● TASK PROMPT
Give again, word for word, each line from the top of the listing through the line that holds "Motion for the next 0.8".

● AVAILABLE DATA
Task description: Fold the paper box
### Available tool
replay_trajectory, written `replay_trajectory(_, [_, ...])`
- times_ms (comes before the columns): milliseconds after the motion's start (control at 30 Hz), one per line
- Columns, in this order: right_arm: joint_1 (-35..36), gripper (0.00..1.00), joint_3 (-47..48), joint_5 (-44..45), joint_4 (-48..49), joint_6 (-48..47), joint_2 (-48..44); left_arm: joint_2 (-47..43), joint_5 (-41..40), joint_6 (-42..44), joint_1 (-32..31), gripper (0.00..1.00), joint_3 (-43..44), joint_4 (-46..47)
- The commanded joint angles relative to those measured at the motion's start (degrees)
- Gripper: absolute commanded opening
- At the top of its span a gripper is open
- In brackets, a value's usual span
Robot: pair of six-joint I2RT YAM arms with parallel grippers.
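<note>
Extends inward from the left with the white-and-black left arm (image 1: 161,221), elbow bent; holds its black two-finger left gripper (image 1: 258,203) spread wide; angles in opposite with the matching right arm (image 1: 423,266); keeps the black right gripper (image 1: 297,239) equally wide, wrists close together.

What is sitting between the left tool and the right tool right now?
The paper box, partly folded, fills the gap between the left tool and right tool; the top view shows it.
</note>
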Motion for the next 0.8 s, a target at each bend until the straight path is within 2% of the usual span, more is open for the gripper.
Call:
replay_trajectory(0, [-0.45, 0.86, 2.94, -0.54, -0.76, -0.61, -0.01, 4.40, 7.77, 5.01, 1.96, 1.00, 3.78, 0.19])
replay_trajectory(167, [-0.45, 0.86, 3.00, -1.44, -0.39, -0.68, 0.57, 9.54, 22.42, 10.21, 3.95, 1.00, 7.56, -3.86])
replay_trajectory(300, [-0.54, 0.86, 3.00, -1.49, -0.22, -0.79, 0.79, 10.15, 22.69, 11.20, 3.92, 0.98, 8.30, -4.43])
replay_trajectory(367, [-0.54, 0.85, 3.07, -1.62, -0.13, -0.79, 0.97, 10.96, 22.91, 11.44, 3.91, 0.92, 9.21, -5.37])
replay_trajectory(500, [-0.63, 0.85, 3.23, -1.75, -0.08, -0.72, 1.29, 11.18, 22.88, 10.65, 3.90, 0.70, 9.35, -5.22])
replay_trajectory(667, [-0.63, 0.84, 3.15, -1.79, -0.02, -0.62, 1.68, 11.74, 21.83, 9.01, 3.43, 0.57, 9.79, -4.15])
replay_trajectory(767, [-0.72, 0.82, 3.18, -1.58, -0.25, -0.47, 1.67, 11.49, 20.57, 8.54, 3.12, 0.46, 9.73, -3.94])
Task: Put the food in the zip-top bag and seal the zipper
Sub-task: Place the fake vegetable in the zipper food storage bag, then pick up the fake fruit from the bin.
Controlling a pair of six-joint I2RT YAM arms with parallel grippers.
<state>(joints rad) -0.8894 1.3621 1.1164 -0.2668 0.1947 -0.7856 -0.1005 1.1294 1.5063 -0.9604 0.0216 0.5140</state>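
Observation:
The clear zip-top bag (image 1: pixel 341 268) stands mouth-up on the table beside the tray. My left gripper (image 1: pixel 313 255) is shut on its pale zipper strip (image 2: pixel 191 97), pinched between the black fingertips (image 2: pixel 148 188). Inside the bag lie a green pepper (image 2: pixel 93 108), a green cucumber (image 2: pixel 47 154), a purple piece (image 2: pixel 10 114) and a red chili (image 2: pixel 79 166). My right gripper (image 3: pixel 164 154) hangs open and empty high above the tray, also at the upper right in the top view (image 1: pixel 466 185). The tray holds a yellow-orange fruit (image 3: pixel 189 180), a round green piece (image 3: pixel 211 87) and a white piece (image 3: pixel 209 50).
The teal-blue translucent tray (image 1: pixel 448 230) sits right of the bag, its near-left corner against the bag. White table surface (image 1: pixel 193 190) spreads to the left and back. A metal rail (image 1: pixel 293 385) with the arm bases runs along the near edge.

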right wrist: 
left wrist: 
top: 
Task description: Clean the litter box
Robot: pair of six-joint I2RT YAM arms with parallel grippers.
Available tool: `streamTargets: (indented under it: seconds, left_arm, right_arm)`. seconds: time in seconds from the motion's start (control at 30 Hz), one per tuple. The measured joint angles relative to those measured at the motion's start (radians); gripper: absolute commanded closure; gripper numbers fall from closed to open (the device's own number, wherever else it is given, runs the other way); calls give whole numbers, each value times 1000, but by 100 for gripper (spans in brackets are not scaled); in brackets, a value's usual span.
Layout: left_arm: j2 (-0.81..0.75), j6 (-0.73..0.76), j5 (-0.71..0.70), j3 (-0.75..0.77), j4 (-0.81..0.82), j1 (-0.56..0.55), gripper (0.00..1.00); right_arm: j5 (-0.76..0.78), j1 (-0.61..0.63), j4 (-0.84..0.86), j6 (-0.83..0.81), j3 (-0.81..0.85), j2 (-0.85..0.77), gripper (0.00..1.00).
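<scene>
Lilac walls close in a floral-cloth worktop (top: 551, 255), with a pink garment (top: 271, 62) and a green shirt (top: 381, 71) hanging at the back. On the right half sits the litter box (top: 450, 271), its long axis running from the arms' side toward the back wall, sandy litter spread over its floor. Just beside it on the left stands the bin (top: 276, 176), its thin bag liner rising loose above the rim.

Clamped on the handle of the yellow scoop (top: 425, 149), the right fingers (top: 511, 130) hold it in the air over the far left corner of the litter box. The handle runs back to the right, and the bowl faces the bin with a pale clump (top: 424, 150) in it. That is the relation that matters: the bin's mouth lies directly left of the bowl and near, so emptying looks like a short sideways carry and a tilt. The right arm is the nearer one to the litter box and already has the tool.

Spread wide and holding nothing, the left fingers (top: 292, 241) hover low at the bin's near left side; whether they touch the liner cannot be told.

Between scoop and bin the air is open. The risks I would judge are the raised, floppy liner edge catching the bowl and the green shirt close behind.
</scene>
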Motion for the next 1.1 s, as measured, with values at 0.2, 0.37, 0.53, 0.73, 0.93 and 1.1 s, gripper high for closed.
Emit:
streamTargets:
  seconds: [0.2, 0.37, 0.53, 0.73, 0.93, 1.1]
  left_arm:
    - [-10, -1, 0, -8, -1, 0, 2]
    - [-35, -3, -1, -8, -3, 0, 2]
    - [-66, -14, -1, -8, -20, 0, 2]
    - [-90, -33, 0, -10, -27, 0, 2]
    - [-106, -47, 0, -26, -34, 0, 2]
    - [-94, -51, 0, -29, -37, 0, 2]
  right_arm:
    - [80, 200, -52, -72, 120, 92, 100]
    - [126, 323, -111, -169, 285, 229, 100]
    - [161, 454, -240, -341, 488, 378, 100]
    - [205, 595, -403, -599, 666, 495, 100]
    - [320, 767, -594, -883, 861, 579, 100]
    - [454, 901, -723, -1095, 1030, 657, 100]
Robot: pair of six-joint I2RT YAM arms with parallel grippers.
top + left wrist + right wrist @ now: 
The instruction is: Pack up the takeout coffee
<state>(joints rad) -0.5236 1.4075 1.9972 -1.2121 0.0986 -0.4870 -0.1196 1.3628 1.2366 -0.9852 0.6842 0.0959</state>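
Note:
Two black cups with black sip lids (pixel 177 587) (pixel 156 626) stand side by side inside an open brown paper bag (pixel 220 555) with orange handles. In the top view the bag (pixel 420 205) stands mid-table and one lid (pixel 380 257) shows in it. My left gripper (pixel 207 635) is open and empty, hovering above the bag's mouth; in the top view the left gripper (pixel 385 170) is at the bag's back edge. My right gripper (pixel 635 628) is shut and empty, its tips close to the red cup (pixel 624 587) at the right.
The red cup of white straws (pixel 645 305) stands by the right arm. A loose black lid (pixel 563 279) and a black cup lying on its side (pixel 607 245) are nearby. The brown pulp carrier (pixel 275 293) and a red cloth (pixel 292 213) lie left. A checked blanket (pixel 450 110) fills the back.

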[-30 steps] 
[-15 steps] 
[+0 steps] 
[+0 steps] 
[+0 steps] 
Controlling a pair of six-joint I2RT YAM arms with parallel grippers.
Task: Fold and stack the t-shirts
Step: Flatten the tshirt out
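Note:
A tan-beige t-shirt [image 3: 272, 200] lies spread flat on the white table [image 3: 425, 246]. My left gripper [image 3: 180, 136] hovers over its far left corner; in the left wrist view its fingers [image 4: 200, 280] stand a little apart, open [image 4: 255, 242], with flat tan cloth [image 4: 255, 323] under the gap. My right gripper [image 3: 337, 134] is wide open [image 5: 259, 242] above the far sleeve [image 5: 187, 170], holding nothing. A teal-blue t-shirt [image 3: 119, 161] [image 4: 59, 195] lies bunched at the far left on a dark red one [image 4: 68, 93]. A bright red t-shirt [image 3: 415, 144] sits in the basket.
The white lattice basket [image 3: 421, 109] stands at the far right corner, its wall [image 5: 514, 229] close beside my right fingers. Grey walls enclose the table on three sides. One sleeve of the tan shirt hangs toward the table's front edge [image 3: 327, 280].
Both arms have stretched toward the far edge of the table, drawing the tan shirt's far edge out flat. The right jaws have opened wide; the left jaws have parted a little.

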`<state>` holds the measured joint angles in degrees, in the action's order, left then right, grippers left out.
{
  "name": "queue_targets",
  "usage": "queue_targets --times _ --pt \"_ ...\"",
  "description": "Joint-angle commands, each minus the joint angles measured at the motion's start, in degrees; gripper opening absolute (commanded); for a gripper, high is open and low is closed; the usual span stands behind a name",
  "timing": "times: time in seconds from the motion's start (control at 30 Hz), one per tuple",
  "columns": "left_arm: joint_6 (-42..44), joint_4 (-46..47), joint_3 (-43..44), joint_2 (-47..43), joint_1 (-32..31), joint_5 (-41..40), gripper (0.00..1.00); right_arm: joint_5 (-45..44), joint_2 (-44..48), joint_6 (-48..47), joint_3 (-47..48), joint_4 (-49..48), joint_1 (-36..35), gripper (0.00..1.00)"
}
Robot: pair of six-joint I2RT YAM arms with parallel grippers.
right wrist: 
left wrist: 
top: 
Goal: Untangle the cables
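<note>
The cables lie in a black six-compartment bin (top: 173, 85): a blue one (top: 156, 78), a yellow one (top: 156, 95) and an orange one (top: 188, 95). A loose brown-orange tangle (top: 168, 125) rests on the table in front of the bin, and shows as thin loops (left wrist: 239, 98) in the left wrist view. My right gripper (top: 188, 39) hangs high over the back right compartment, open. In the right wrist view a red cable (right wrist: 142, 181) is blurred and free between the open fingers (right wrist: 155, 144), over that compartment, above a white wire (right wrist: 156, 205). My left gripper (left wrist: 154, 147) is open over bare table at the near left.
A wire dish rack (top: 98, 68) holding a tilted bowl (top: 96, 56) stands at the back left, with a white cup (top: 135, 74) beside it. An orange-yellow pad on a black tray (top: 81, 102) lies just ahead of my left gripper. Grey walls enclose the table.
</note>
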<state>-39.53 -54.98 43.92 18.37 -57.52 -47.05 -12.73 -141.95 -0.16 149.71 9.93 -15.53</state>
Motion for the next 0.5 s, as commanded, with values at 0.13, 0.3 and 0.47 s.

● RESULT
Task description: Fold the paper box
### Available tool
replay_trajectory, written `replay_trajectory(_, [_, ...])`
- times_ms (comes before the columns): milliseconds after the motion's start (control at 30 Hz), one per line
- Columns, in this order: right_arm: joint_1 (-35..36), gripper (0.00..1.00), joint_3 (-47..48), joint_5 (-44..45), joint_4 (-48..49), joint_6 (-48..47), joint_2 (-48..44); left_arm: joint_2 (-47..43), joint_5 (-41..40), joint_6 (-42..44), joint_1 (-32..31), gripper (0.00..1.00), joint_3 (-43..44), joint_4 (-46..47)
- The commanded joint angles relative to those measured at the motion's start (degrees)
- Gripper: absolute commanded opening
- At the top of its span a gripper is open
- In brackets, a value's usual span
Robot: pair of six-joint I2RT YAM arms with parallel grippers.
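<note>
Extends inward from the left with the white-and-black left arm (image 1: 161,221), elbow bent; holds its black two-finger left gripper (image 1: 258,203) spread wide; angles in opposite with the matching right arm (image 1: 423,266); keeps the black right gripper (image 1: 297,239) equally wide, wrists close together.

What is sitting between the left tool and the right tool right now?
The paper box, partly folded, fills the gap between the left tool and right tool; the top view shows it.
</note>
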Motion for the next 0.8 s, a target at each bend until the straight path is within 2% of the usual span, more is open for the gripper.

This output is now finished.